Return, in their exact form, the lines that lie between the start of the data below and the line containing "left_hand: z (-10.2", with both ends included.
===============
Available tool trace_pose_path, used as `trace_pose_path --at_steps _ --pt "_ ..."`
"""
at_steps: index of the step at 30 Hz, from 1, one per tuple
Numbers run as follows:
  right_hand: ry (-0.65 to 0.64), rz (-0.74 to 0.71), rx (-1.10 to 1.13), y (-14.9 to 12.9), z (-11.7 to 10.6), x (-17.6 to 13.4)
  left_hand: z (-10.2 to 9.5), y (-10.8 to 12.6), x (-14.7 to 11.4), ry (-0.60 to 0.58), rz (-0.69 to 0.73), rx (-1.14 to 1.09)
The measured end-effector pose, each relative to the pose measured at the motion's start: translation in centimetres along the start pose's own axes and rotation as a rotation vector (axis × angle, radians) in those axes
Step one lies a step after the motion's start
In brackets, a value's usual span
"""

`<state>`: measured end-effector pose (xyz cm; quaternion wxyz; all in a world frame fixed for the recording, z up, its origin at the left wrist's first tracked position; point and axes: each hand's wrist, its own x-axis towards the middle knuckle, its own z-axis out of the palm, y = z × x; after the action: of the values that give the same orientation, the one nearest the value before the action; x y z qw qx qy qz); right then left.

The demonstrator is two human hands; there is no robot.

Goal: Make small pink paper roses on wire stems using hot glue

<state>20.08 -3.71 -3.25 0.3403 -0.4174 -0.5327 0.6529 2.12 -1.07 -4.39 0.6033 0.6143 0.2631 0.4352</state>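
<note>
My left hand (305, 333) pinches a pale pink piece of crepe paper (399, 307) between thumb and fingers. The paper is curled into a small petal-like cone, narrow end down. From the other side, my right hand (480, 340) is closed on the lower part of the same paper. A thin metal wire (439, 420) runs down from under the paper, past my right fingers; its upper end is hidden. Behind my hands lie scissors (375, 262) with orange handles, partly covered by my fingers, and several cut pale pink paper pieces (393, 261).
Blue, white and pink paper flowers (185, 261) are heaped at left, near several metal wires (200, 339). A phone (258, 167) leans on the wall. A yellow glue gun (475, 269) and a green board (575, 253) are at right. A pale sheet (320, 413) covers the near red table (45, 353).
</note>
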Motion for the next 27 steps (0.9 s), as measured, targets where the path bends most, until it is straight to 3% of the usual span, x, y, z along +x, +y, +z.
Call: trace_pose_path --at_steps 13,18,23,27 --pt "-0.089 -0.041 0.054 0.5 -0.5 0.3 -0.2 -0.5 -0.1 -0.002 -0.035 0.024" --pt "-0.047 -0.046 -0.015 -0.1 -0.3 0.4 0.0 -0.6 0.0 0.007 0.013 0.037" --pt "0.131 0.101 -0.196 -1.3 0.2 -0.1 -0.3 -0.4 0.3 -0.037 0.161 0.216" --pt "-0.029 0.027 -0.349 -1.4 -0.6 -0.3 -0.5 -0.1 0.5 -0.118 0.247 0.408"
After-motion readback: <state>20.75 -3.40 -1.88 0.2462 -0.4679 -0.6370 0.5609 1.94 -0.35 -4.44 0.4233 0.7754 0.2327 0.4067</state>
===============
THE ANSWER:
Available tool trace_pose_path, used as `trace_pose_path --at_steps _ --pt "_ ..."`
"""
at_steps: index of the step at 30 Hz, from 1, one per tuple
Numbers run as follows:
  right_hand: ry (-0.65 to 0.64), rz (-0.74 to 0.71), rx (-1.10 to 1.13), y (-14.9 to 12.9), z (-11.7 to 10.6), x (-17.6 to 13.4)
  left_hand: z (-10.2 to 9.5), y (-10.8 to 12.6), x (-14.7 to 11.4), ry (-0.60 to 0.58), rz (-0.69 to 0.73), rx (-1.14 to 1.09)

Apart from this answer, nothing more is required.